## Work task
The answer must be every line of the records below that holds the word "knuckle".

## Source data
Segment Open

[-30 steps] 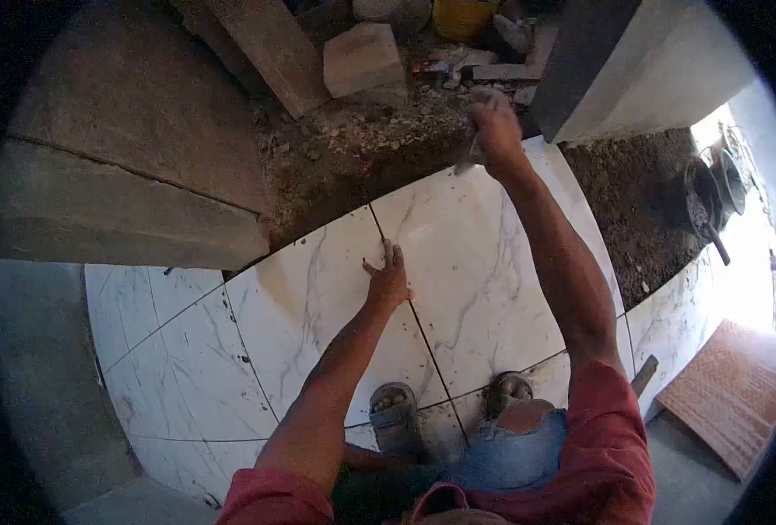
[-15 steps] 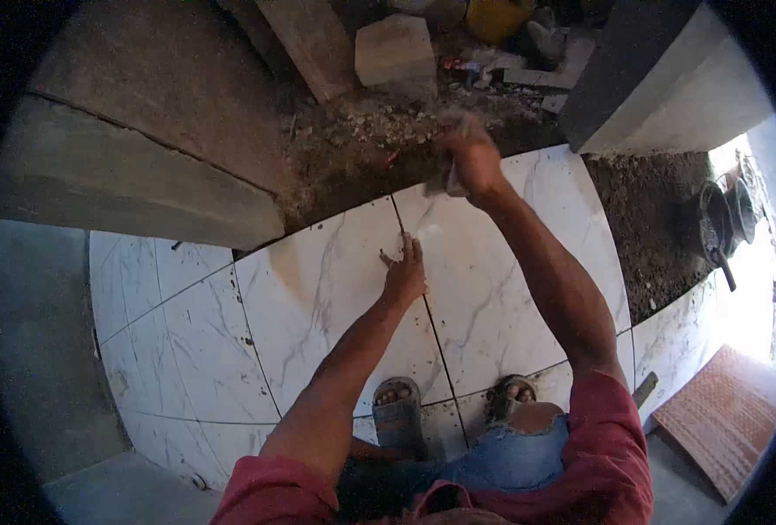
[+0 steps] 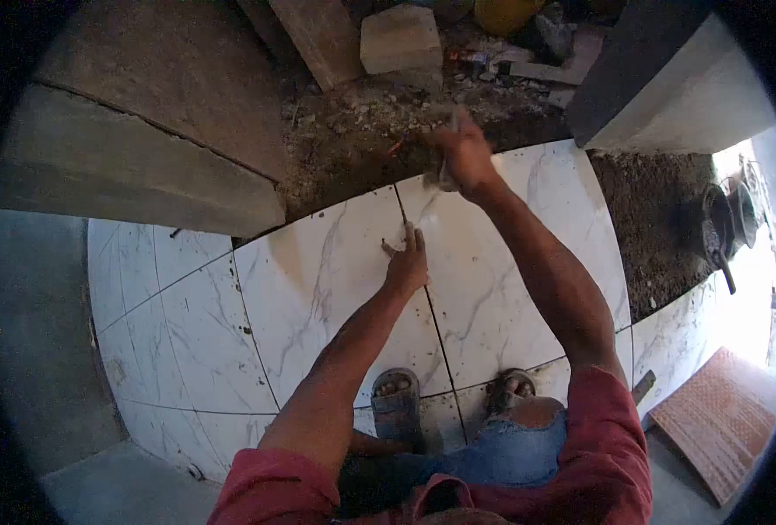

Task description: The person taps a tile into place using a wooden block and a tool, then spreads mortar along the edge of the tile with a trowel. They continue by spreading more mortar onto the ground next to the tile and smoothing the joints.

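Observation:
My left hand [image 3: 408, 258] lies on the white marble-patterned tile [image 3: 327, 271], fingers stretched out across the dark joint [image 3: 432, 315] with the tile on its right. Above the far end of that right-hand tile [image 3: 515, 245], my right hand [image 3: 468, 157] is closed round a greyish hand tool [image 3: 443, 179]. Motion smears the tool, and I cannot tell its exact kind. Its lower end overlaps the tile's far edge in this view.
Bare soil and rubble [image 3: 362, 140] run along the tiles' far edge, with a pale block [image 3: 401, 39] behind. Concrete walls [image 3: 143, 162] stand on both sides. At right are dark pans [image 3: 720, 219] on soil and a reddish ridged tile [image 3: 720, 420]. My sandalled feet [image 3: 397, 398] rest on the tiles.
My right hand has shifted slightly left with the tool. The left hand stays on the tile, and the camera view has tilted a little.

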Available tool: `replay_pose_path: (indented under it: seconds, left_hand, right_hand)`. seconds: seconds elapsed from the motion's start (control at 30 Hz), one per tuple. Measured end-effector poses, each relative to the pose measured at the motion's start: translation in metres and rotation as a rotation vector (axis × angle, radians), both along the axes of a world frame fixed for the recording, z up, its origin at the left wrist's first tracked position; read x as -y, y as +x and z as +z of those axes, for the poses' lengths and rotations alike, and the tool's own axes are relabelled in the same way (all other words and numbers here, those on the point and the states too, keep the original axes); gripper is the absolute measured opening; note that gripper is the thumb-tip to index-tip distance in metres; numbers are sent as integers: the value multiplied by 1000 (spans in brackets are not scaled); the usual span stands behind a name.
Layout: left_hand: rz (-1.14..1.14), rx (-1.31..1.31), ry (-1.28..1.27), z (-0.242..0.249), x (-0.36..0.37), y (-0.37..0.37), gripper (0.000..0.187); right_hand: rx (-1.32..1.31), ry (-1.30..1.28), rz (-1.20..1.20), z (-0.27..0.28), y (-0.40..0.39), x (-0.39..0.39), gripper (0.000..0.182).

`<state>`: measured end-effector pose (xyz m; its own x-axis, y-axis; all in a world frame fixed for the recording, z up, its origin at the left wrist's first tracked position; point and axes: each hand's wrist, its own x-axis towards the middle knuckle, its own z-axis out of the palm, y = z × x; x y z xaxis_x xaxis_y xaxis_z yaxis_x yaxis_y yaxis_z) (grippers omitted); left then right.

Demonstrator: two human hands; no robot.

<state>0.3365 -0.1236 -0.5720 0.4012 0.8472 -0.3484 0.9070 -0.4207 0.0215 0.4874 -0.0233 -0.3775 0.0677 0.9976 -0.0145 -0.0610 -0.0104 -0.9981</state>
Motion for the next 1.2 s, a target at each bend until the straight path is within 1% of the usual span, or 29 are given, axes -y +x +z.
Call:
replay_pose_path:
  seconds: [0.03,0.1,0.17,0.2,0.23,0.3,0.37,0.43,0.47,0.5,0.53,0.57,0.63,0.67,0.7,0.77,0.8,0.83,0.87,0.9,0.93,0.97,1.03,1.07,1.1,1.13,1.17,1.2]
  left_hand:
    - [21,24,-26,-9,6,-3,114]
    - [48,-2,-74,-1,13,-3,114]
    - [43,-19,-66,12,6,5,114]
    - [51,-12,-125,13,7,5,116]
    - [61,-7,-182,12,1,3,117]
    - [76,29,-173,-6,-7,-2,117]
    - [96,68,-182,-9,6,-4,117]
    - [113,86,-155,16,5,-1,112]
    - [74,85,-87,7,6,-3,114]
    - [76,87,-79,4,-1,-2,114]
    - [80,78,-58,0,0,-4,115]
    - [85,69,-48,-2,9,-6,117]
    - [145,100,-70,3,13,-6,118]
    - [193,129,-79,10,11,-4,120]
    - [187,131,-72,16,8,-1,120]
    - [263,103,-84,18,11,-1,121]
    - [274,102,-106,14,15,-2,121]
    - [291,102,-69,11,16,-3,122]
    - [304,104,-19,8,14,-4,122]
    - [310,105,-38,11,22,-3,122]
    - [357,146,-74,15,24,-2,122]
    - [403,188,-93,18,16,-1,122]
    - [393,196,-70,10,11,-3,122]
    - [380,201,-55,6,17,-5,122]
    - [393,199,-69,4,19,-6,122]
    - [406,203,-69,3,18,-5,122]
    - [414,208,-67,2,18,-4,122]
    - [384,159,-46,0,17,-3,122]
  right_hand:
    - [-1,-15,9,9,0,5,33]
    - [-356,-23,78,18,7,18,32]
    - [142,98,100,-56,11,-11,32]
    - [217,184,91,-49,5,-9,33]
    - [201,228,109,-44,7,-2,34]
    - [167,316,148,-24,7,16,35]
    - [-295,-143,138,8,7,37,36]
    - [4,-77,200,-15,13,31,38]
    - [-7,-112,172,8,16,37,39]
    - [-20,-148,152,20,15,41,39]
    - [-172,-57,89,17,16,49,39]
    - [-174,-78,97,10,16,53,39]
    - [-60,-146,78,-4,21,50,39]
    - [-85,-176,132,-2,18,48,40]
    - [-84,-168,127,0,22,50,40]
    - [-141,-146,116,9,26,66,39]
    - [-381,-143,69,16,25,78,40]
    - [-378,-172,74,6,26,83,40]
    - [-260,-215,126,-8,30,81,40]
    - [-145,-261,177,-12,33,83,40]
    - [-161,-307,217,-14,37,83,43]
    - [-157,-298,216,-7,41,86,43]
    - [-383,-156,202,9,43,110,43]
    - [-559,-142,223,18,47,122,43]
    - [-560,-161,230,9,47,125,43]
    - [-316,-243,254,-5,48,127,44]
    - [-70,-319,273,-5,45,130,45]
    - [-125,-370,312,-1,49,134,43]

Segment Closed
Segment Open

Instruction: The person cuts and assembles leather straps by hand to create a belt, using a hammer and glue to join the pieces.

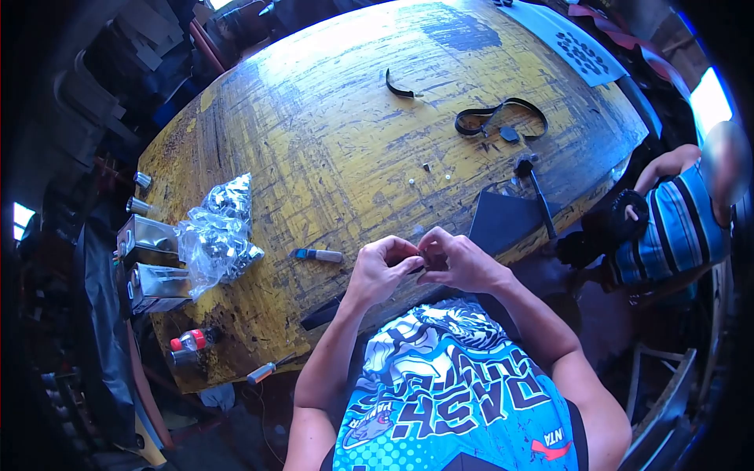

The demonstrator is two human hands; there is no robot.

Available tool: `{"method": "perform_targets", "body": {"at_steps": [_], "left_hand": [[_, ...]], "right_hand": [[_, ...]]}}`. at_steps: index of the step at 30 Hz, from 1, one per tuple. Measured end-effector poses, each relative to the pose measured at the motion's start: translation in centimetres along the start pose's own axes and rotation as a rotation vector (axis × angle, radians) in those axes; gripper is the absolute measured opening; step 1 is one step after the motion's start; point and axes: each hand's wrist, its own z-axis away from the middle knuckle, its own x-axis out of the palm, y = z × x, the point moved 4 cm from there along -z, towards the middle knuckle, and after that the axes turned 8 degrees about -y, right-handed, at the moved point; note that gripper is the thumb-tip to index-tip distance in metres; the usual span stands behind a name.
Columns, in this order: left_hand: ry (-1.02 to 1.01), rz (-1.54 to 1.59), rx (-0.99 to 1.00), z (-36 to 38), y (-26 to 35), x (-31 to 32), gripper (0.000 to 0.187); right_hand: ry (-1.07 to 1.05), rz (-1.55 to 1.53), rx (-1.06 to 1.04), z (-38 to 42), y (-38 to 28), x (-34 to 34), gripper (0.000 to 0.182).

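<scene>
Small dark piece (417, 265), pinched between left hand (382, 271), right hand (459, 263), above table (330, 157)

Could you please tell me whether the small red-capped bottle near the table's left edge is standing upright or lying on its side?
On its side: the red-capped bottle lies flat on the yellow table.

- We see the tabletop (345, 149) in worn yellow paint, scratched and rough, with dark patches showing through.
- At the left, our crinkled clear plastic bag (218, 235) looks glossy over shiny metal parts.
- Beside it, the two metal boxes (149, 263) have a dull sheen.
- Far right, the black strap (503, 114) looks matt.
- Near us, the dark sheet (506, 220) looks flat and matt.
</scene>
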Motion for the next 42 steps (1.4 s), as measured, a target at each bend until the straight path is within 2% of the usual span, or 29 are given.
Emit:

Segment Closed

## Solved problem
`<state>`: measured end-effector pose (xyz m; its own x-axis, y-axis; all in a world frame fixed for the recording, z up, its origin at the left wrist's first tracked position; point and axes: each hand's wrist, its own x-axis towards the middle knuckle, its own z-axis out of the palm, y = z × x; x y z xaxis_x xaxis_y xaxis_z yaxis_x yaxis_y yaxis_z) (grippers omitted); left then right.
Available tool: `{"method": "perform_targets", "body": {"at_steps": [_], "left_hand": [[_, ...]], "right_hand": [[_, ...]]}}`. at_steps: index of the step at 30 Hz, from 1, one per tuple. Measured end-effector poses, each relative to the pose measured at the motion's start: translation in centimetres along the start pose's own axes and rotation as a rotation vector (axis × angle, radians) in those axes; gripper is the absolute measured opening; step 1 is one step after the motion's start; point and axes: each hand's wrist, its own z-axis away from the middle knuckle, its own x-axis out of the palm, y = z × x, the point moved 4 cm from there along -z, towards the middle knuckle, and after that the axes turned 8 degrees about -y, right-handed, at the moved point; note that gripper is the thumb-tip to index-tip distance in metres; the usual span stands behind a name.

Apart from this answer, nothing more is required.